Methods A railway track detection network named dilated and masked attention network (DMA-Net) was developed to address these challenges. The proposed method was built upon a row-based anchor framework, which efficiently localizes horizontal track positions and preserves structural consistency. Several key modules were introduced to improve feature representation and discrimination capability.A dilated multi-scale fusion module (DMSFM) was designed to enhance multi-scale feature extraction. This module employed parallel dilated convolutions with different dilation rates to capture contextual information at multiple spatial scales. Dilated convolutions expanded the receptive field without reducing spatial resolution or increasing computational complexity. The parallel structure enabled effective aggregation of both local structural features and global contextual information, improving representation of curved, distant, and intersecting tracks.An adaptive multi-head masked attention (AMMA) mechanism was introduced to suppress background interference and enhance track-related feature representation. This module applied a learnable mask to the attention map, which selectively suppressed irrelevant background regions and emphasized important track areas. The multi-head attention structure enabled the model to learn diverse feature relationships and improve discrimination capability in complex environments.In addition, the SimAM attention module and DropBlock regularization were incorporated to further improve feature quality and model robustness. SimAM enhanced feature discriminability by evaluating neuron importance without introducing additional parameters. DropBlock improved generalization capability by randomly suppressing contiguous feature regions during training. These modules improved robustness while maintaining a lightweight network structure.

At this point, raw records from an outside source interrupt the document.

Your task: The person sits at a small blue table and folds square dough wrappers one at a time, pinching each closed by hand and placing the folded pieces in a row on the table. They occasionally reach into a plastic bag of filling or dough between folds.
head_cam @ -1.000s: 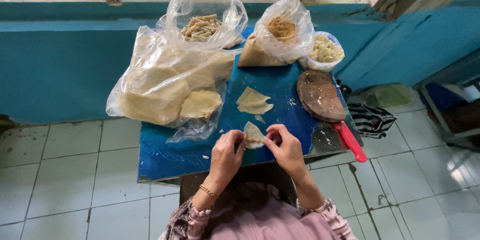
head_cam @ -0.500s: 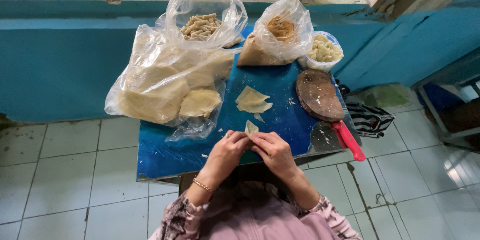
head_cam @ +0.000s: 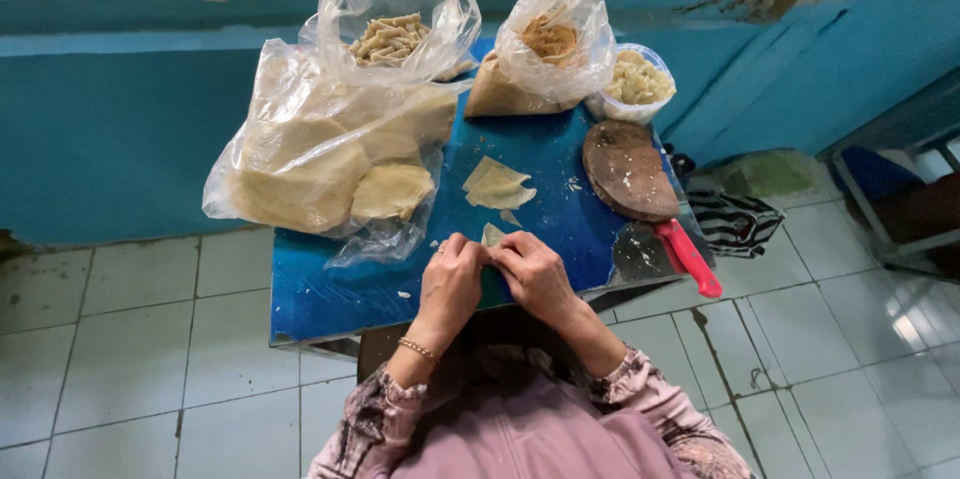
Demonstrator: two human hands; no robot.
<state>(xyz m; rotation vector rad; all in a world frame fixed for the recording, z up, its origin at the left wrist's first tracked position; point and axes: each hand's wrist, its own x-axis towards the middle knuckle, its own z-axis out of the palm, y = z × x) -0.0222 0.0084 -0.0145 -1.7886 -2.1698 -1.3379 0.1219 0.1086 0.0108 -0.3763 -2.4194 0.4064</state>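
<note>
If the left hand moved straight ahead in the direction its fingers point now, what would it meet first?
The left hand points toward the right hand; they already meet around a pale wrapper piece.

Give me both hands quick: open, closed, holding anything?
Left hand: fingers curled shut on the small pale wrapper piece.
Right hand: fingers curled shut on the same piece, touching the left.

Setting: an informal food-preparation station in a tiled, semi-outdoor home or stall area. Indicators: a small blue plastic-covered table (head_cam: pixel 330 289) at frame centre, clear plastic bags of pale dough sheets (head_cam: pixel 300 159) at upper left, a round wooden cutting board (head_cam: pixel 628 169) at right, and a turquoise painted wall (head_cam: pixel 110 109) behind.
</note>
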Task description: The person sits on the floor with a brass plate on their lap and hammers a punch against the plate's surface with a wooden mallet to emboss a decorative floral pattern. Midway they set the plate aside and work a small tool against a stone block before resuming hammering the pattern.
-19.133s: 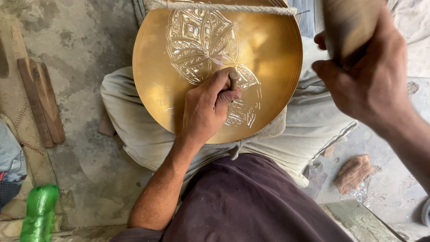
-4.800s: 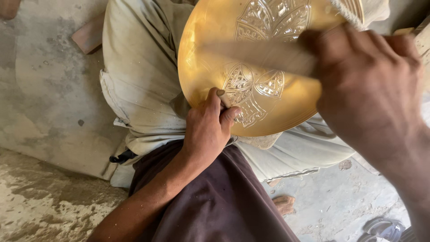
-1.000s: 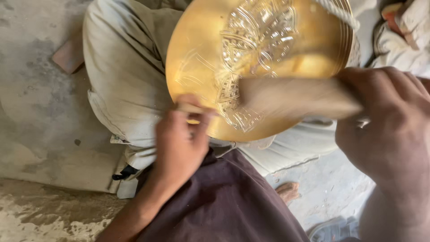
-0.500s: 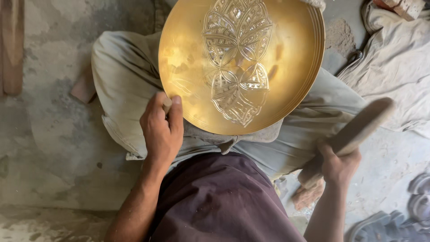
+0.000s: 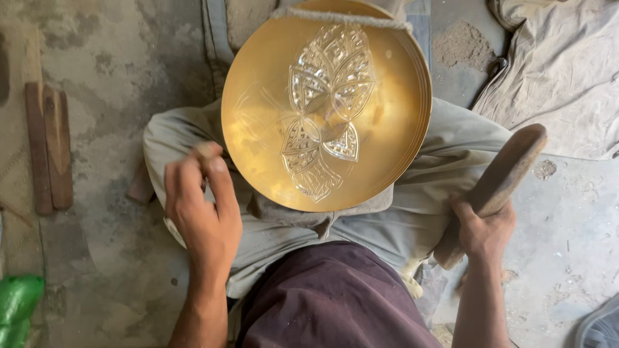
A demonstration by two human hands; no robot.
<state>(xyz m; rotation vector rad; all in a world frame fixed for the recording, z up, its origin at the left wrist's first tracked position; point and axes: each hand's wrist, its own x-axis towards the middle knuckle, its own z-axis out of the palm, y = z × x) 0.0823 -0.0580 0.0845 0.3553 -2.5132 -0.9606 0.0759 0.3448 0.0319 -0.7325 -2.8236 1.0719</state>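
Brass-gold and engraved with leaf shapes, the round plate (image 5: 325, 109) is lying on the person's lap at upper centre. The left hand (image 5: 203, 216) is hovering at its lower-left rim, fingers pressed together, what they pinch unclear. The right hand (image 5: 483, 229) is gripping a wooden mallet (image 5: 500, 180) at the right, fingers wrapped around it.

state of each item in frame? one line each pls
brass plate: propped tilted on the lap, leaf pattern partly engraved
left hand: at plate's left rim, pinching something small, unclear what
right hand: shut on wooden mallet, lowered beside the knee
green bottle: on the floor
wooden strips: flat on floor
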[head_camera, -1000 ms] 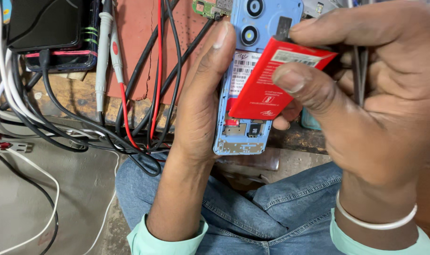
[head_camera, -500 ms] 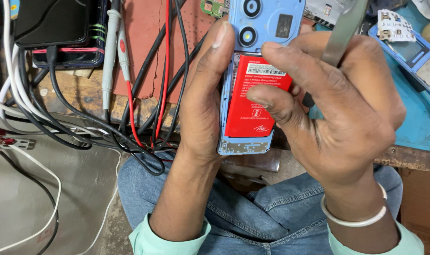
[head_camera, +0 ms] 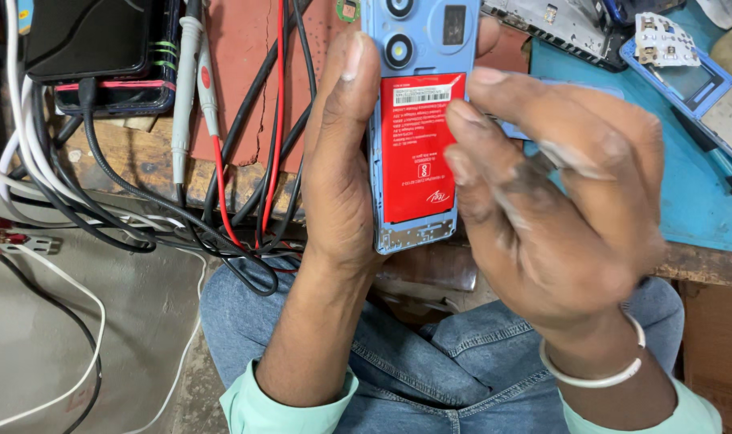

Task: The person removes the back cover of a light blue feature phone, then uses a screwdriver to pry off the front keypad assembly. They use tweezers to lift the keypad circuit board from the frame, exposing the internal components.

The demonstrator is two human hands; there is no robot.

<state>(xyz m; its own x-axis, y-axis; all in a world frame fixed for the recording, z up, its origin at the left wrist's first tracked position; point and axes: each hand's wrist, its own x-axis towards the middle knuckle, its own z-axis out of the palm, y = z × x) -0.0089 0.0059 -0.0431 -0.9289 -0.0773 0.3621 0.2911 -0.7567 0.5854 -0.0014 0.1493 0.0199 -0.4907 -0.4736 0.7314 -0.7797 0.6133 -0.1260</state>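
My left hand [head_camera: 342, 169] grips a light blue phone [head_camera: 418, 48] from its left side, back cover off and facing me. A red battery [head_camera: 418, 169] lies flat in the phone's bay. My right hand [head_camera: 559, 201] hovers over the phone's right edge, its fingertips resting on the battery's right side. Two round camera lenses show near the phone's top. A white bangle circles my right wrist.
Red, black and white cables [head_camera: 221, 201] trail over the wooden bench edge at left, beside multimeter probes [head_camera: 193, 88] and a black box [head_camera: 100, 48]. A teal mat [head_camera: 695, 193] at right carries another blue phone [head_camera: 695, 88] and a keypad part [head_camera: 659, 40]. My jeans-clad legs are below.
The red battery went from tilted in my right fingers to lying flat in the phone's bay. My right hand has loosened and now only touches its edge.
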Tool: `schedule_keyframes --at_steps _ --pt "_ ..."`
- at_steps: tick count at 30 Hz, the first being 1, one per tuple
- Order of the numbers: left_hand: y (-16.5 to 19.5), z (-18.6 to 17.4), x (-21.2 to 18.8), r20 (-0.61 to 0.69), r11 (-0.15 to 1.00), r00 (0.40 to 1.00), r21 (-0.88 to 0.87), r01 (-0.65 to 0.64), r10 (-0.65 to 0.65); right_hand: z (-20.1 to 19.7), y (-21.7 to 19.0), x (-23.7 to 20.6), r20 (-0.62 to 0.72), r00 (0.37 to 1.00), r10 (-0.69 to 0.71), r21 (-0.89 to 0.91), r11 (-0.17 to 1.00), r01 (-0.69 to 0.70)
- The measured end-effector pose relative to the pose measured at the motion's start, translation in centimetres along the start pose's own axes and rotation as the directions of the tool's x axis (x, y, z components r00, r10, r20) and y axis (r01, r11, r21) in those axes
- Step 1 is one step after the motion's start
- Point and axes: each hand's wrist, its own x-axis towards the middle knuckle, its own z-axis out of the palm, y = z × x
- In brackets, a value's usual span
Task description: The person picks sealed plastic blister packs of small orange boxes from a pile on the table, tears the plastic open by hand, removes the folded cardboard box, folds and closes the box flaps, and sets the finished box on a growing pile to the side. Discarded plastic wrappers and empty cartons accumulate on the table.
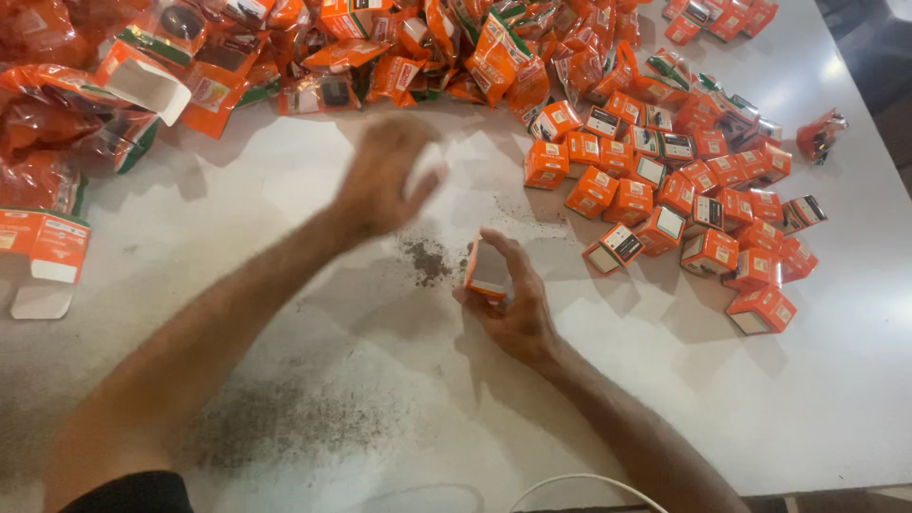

Results and Discussions Experiments were conducted on the public Rail-DB benchmark dataset to evaluate the effectiveness of DMA-Net. The proposed method achieved a detection accuracy of 94.53%, which exceeded the original baseline rail detection method by 1.73%. Compared with other mainstream railway track detection methods, DMA-Net improved accuracy by an average of 8.07%. These results demonstrate the effectiveness of the proposed multi-scale fusion and masked attention mechanisms.The DMSFM module significantly improved the model’s ability to capture track features at different spatial scales. The enlarged receptive field enabled better representation of long-range contextual information, which improved detection performance in distant and curved track regions. The AMMA mechanism effectively suppressed background interference and enhanced attention to track-related features, which improved discrimination capability in complex environments containing ballast, vegetation, and structural interference.Visual analysis further demonstrated that DMA-Net produced smoother and more continuous detection results compared with existing methods. Performance improvements were particularly evident in challenging scenarios such as nighttime conditions, occlusion, and complex track intersections. These results confirm that the proposed modules effectively improve feature representation and detection robustness. DMA-Net maintained a lightweight design while achieving high detection accuracy. The proposed network achieved a processing speed of 268 f/s, which satisfies real-time processing requirements. The efficient architecture and lightweight attention mechanisms enable practical deployment in real-world railway safety systems.
Conclusions DMA-Net provides an effective and robust solution for railway track detection in complex environments. The DMSFM module enhances multi-scale feature representation and enlarges the receptive field, improving the model’s ability to capture track geometry across different spatial scales. The AMMA mechanism improves discrimination capability by suppressing background interference and emphasizing track-related features. The integration of SimAM attention and DropBlock regularization further improves robustness while maintaining computational efficiency. Experimental results demonstrate that DMA-Net achieves superior detection accuracy, robustness, and real-time performance compared with existing methods. The proposed network provides a reliable technical solution for intelligent railway monitoring, autonomous train navigation, and railway safety applications.